#### Data excerpt ####

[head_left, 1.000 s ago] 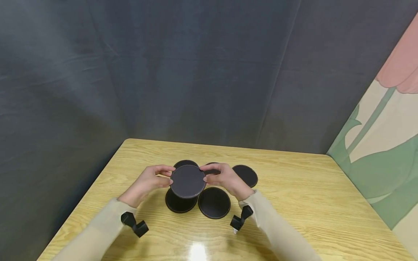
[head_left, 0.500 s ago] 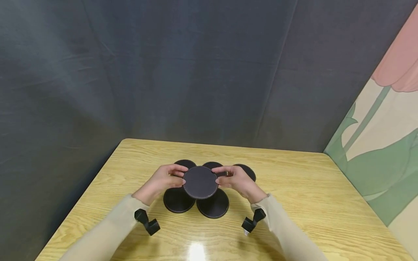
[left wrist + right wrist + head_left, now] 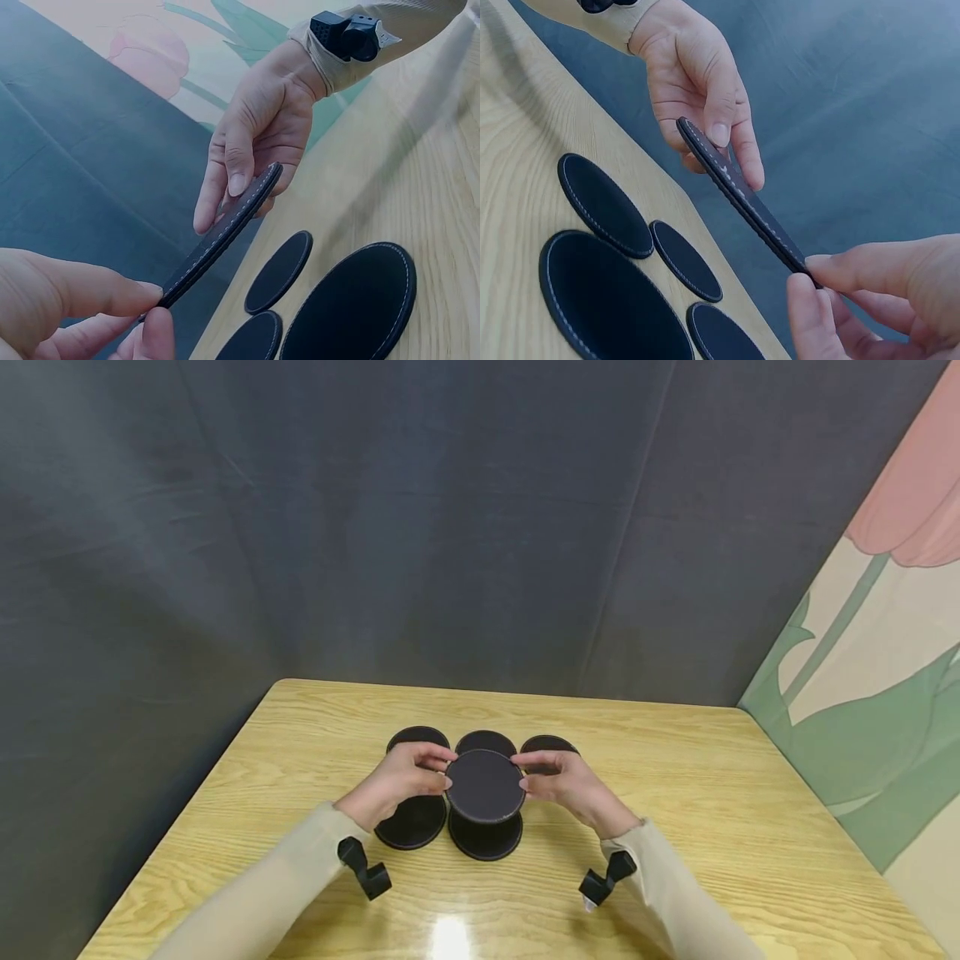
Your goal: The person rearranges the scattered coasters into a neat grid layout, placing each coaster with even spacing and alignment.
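Both hands hold one round black coaster [image 3: 485, 786] with pale edge stitching level above the wooden table [image 3: 675, 827]. My left hand [image 3: 401, 781] pinches its left rim; my right hand [image 3: 558, 781] pinches its right rim. In the left wrist view the held coaster [image 3: 221, 232] shows edge-on between thumb and finger, and so does the held coaster [image 3: 739, 196] in the right wrist view. Right below it lies another black coaster [image 3: 485, 839], with one [image 3: 411, 823] to its left. Three more coasters lie behind: left [image 3: 417, 737], middle [image 3: 486, 742], right [image 3: 547, 745].
Dark grey cloth hangs behind the table [image 3: 450, 527]. A wall panel [image 3: 885, 652] with a pink and green flower design stands at the right. Black camera mounts sit on both wrists, left [image 3: 363, 867] and right [image 3: 606, 877].
Both hands have carried the held coaster to the right, from above the front-left coaster to above the front-middle one. The coasters on the table have stayed put.
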The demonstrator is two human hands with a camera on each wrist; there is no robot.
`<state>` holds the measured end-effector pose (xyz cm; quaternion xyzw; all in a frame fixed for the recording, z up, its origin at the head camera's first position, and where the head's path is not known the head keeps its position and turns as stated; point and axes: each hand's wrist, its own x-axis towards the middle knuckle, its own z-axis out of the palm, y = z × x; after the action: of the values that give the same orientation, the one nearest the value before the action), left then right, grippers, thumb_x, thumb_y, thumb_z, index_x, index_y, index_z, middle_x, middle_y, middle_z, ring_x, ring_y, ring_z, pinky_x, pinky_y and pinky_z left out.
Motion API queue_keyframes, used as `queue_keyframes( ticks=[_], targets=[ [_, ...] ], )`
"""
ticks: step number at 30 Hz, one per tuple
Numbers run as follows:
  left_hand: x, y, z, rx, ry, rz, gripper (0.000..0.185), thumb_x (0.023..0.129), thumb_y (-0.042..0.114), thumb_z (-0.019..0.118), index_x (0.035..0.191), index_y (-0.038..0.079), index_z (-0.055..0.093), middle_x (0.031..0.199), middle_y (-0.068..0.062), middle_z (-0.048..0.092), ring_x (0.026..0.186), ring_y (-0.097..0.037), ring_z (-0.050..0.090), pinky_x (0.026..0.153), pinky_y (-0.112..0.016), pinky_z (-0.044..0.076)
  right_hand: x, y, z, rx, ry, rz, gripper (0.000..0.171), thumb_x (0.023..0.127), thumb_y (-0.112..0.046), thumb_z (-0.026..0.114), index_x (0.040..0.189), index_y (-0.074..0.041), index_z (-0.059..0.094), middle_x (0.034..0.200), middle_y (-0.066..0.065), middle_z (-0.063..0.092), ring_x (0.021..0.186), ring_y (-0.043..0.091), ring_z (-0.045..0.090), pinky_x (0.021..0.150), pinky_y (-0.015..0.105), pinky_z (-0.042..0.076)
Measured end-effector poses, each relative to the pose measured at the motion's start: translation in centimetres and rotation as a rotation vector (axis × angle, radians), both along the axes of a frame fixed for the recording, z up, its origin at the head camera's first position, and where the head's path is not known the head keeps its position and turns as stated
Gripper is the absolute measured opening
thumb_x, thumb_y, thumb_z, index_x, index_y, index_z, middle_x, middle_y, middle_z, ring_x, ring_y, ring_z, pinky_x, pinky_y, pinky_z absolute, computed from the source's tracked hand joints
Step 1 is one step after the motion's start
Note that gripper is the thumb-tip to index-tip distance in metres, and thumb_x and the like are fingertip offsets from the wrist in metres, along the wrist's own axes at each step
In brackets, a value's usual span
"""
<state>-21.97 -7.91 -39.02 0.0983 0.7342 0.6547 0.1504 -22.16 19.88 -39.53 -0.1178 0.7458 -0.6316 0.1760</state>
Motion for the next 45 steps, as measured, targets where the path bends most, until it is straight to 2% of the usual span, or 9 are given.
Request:
queue_keyframes(
  ticks=[11, 19, 32, 41, 45],
  targets=[
    [-0.3, 2.3, -0.7, -0.018, -0.001, -0.019, 0.040, 0.078, -0.009, 0.068, 0.118, -0.007, 0.062, 0.102, -0.017, 0.054, 0.070, -0.013, 0.059, 0.069, -0.026, 0.055, 0.5, 2.4, -0.5, -0.028, -0.011, -0.015, 0.049, 0.089, 0.002, 0.064, 0.133, 0.015, 0.047, 0.107, 0.006, 0.059, 0.093, 0.009, 0.062, 0.086, 0.031, 0.056],
    [-0.3, 3.6, -0.9, -0.008, -0.010, 0.002, 0.039, 0.078, -0.009, 0.069, 0.117, -0.004, 0.064, 0.105, -0.019, 0.053, 0.075, -0.015, 0.059, 0.069, -0.024, 0.056, 0.7, 3.8, -0.5, 0.022, 0.024, -0.006, 0.051, 0.088, -0.003, 0.066, 0.134, 0.011, 0.049, 0.112, 0.009, 0.056, 0.098, 0.014, 0.058, 0.088, 0.031, 0.055],
    [-0.3, 6.1, -1.5, 0.002, 0.000, -0.008, 0.039, 0.076, -0.009, 0.070, 0.115, -0.005, 0.064, 0.097, -0.014, 0.056, 0.072, -0.015, 0.062, 0.071, -0.029, 0.059, 1.3, 6.1, -1.0, 0.034, 0.010, -0.039, 0.052, 0.088, -0.005, 0.068, 0.135, 0.010, 0.049, 0.114, 0.009, 0.056, 0.098, 0.011, 0.059, 0.087, 0.029, 0.054],
    [-0.2, 8.0, -2.3, 0.047, -0.014, -0.036, 0.039, 0.076, -0.014, 0.069, 0.113, -0.007, 0.063, 0.093, -0.013, 0.056, 0.067, -0.013, 0.060, 0.067, -0.027, 0.058, 1.8, 7.8, -1.8, 0.105, 0.022, -0.058, 0.052, 0.088, -0.006, 0.069, 0.134, 0.010, 0.050, 0.112, 0.009, 0.056, 0.096, 0.009, 0.057, 0.076, 0.020, 0.053],
    [-0.1, 8.7, -2.8, 0.056, -0.024, -0.062, 0.039, 0.076, -0.014, 0.068, 0.113, -0.007, 0.063, 0.092, -0.012, 0.055, 0.067, -0.013, 0.059, 0.067, -0.027, 0.058, 2.2, 8.6, -2.2, 0.125, 0.022, -0.054, 0.051, 0.088, -0.006, 0.068, 0.134, 0.010, 0.050, 0.114, 0.011, 0.056, 0.096, 0.009, 0.057, 0.077, 0.021, 0.054]
  ],
)
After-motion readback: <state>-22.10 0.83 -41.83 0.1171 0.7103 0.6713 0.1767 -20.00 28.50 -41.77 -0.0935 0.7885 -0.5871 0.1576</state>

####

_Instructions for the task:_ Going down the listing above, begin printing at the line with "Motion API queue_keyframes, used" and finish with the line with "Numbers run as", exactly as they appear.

_Task answer:_
Motion API queue_keyframes, used as `queue_keyframes( ticks=[_], targets=[ [_, ...] ], )`
"""
ticks: step number at 30 Hz, one per tuple
Numbers run as follows:

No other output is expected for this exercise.